Task goal: The records that follow are to be transcribed exactly.

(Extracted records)
########

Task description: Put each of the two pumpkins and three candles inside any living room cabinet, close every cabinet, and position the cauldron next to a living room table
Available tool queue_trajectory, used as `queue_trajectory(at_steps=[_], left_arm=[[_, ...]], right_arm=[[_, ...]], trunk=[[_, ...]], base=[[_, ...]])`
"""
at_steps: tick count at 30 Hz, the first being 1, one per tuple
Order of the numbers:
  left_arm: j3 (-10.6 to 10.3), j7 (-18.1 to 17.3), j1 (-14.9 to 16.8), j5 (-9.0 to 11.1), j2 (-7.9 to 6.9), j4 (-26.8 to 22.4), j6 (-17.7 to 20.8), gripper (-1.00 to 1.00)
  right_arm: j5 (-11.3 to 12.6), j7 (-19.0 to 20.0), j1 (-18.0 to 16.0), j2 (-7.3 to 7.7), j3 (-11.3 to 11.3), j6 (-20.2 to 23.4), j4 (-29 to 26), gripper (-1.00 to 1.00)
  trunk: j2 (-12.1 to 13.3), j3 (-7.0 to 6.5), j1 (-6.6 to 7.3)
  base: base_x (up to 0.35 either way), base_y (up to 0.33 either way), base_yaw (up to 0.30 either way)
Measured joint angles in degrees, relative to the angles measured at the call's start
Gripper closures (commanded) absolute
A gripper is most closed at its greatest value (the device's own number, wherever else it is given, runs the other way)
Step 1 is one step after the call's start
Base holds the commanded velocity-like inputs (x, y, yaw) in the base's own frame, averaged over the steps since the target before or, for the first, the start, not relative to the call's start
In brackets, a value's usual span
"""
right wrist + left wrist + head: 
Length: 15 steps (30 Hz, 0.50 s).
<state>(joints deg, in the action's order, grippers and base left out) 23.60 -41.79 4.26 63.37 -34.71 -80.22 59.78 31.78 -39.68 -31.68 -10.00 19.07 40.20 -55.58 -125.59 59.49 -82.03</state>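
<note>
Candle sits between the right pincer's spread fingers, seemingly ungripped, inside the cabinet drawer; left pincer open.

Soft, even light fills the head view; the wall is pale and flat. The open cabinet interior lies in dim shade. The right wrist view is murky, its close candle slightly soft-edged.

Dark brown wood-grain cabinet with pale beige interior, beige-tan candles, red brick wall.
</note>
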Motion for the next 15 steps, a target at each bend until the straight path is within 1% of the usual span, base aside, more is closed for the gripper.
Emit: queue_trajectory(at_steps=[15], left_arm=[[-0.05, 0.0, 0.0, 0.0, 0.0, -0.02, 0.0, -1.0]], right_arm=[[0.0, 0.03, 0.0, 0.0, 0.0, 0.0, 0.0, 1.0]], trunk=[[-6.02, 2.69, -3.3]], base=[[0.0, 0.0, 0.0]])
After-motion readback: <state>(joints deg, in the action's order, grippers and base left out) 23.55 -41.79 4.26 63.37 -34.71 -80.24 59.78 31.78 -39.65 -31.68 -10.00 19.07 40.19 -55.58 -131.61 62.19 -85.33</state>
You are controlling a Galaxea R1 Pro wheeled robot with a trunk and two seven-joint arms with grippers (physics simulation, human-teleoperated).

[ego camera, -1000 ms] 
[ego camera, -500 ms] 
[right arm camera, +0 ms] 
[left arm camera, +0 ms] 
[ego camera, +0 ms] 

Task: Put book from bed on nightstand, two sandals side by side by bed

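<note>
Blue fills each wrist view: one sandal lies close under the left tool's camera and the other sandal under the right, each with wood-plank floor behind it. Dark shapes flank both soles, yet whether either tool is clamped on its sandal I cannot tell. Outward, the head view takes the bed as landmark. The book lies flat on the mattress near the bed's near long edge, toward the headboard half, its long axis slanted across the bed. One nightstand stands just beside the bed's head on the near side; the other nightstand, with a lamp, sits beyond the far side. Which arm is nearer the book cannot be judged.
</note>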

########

Exercise solution:
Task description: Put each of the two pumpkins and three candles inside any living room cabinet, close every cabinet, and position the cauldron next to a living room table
Available tool queue_trajectory, used as `queue_trajectory(at_steps=[_], left_arm=[[_, ...]], right_arm=[[_, ...]], trunk=[[_, ...]], base=[[_, ...]])`
"""
at_steps: tick count at 30 Hz, the first being 1, one per tuple
Order of the numbers:
  left_arm: j3 (-10.6 to 10.3), j7 (-18.1 to 17.3), j1 (-14.9 to 16.8), j5 (-9.0 to 11.1), j2 (-7.9 to 6.9), j4 (-26.8 to 22.4), j6 (-17.7 to 20.8), gripper (-1.00 to 1.00)
  right_arm: j5 (-11.3 to 12.6), j7 (-19.0 to 20.0), j1 (-18.0 to 16.0), j2 (-7.3 to 7.7), j3 (-11.3 to 11.3), j6 (-20.2 to 23.4), j4 (-29 to 26), gripper (-1.00 to 1.00)
  trunk: j2 (-12.1 to 13.3), j3 (-7.0 to 6.5), j1 (-6.6 to 7.3)
  base: base_x (up to 0.35 either way), base_y (up to 0.33 either way), base_yaw (up to 0.30 either way)
Measured joint angles in degrees, relative to the angles measured at the call's start
Gripper closures (commanded) absolute
A gripper is most closed at its greatest value (the device's own number, wherever else it is given, runs the other way)
Step 1 is one step after the call's start
Base holds the commanded velocity-like inputs (x, y, yaw) in the base's own frame, averaged over the steps since the target before or, for the first, the start, not relative to the call's start
In brackets, a value's usual span
"""
right wrist + left wrist + head: 
Length: 15 steps (30 Hz, 0.50 s).
<state>(joints deg, in the action's order, grippers and base left out) 23.60 -41.79 4.26 63.37 -34.71 -80.22 59.78 31.78 -39.68 -31.68 -10.00 19.07 40.20 -55.58 -125.59 59.49 -82.03</state>
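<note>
Candle sits between the right pincer's spread fingers, seemingly ungripped, inside the cabinet drawer; left pincer open.

Soft, even light fills the head view; the wall is pale and flat. The open cabinet interior lies in dim shade. The right wrist view is murky, its close candle slightly soft-edged.

Dark brown wood-grain cabinet with pale beige interior, beige-tan candles, red brick wall.
</note>
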Motion for the next 15 steps, a target at each bend until the straight path is within 1% of the usual span, base aside, more is closed for the gripper.
Emit: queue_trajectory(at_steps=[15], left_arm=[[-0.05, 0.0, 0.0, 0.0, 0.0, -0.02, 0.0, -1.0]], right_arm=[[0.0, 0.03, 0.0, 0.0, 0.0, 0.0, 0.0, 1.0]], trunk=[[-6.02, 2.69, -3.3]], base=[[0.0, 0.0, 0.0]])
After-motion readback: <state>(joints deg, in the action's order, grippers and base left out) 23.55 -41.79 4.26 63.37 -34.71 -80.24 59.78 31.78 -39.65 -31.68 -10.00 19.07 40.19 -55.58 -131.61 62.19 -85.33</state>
You are controlling a Galaxea R1 Pro wheeled robot with a trunk and two seven-joint arms with grippers (physics simulation, human-teleoperated).

[ego camera, -1000 ms] 
[ego camera, -500 ms] 
[right arm camera, +0 ms] 
[left arm camera, +0 ms] 
[ego camera, +0 ms] 

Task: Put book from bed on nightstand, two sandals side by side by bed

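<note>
Blue fills each wrist view: one sandal lies close under the left tool's camera and the other sandal under the right, each with wood-plank floor behind it. Dark shapes flank both soles, yet whether either tool is clamped on its sandal I cannot tell. Outward, the head view takes the bed as landmark. The book lies flat on the mattress near the bed's near long edge, toward the headboard half, its long axis slanted across the bed. One nightstand stands just beside the bed's head on the near side; the other nightstand, with a lamp, sits beyond the far side. Which arm is nearer the book cannot be judged.
</note>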

The exercise is now complete.